Tutte le immagini sono cortesia di Knight Frank
Iscriviti alla newsletter weekend
L’appuntamento settimanale con le ultime notizie del mondo dell’arte e dei beni di collezione
"*" indica i campi obbligatori
La Biennale di Venezia e il mercato immobiliare
«Chi investe a Venezia entra in una rete internazionale che ha nella Biennale il suo momento di massima visibilità» commenta Serena Bombassei, ceo di Venice Real Estate, l’ufficio che in Laguna rappresenta il network internazionale Knight Frank. «Venezia oggi è un acceleratore». La domanda di spazi espositivi è in crescita, sostenuta da nuovi collezionisti — spesso under 40 — che cercano contesto, esperienza e identità.
La Biennale Arte di Venezia ha registrato 800.000 visitatori nel 2022 (record storico, +35% sul 2019) e 700.000 nel 2024 (+18% rispetto al pre-Covid). Riferisce Knight Frank che il pubblico è sempre più internazionale (59%) e giovane, con il 30% di visitatori under 26.
La Giudecca
In questo scenario, l’isola della Giudecca si afferma come uno degli epicentri dell’ascesa immobiliare di Venezia trainata dal sistema dell’arte. Già area industriale, oggi offre spazi ampi, luce naturale e flessibilità di progettazione. Tutti elementi che gallerie e fondazioni internazionali richiedono con sempre maggior frequenza. Si pensi solo all’acquisizione di Palazzo Tre Oci da parte della fondazione di Nicolas Berggruen.
Come sottolinea l’agenzia, «Giudecca promette di essere il palcoscenico dei prossimi vent’anni». Essere presenti sul territorio veneziano, per gli operatori del sistema dell’arte può essere anche un modo per tenere sotto controllo i costi per i trasporti via acqua, personale e assicurazioni, con incrementi che hanno raggiunto il 25% rispetto al 2019.
Due esempi tipo di ciò che cerca adesso il mercato immobiliare a Venezia
In tale contesto, la prestigiosa agenzia ha arricchito il proprio portafoglio di due proprietà-tipo fra le più richieste. Uno spazio amplissimo nel cuore della Giudecca, dal sentore marinaro, sorta di tavolozza per scrivere mille storie. E uno patrizio, trasudante storia e cultura, sul Canal Grande.

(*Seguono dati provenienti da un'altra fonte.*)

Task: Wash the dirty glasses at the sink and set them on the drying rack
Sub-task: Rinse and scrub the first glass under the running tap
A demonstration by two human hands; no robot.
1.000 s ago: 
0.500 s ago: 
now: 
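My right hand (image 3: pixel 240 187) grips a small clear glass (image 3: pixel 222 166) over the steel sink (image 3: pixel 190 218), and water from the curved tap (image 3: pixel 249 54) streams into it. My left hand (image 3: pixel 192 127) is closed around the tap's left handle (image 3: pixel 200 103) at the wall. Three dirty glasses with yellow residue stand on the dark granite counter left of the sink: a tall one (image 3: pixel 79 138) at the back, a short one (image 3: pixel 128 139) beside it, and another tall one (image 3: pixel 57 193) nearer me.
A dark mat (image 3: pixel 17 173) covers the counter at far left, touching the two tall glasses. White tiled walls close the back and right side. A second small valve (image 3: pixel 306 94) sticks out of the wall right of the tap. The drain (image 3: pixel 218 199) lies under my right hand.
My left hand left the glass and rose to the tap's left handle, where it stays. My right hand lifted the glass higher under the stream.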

Uno spazio per l’arte, oggi
Si tratta di “tese”, ovvero ampi spazi storicamente adibiti a fabbriche, laboratori, officine, di circa 1500 mq alla Giudecca. La proprietà – a pochi passi da Harry’s Dolci – si sviluppa in tre unità indipendenti ma interconnesse, adatte per gallerie, fondazioni o hub culturali. Due unità sono già state restaurate e completamente ristrutturate; la terza, attualmente adibita a magazzino, offre ulteriore potenziale di sviluppo. Completano l’immobile un’area uffici e caratteristiche architettoniche distintive — travi a vista, mattoni originali e luce zenitale. La richiesta è di 10 milioni di euro. «Spazi come questo rispondono perfettamente a ciò che il mercato sta cercando», spiega Serena Bombassei. «Non solo location, ma luoghi capaci di produrre contenuto culturale. Venezia ha già dimostrato di saper attrarre il mondo dell’arte: oggi sta offrendo anche gli spazi per farlo crescere».

Abitare nella magione veneziana di un artista del XX
Nel sestiere di San Polo invece, con affaccio sul Canal Grande e a pochi passi dallo storico edificio che ospita il mercato di Rialto, di fronte alla facciata della Ca’ d’Oro recentemente restaurata, si trova un’altra proprietà importante e disponibile per l’acquisto.

Un tempo era residenza dello scultore e medaglista Luciano Minguzzi (1911-2004), autore fra l’altro della Quinta Porta del Duomo di Milano (1965), della Porta del Bene e del Male in San Pietro (1977). Si tratta di un immobile terra-cielo, distribuito su tre piani, con ingresso indipendente, porta d’acqua che consente l’accesso diretto dal canale laterale e terrazza panoramica. In origine era un fondaco, ovvero un magazzino. Viste le foto, non si direbbe.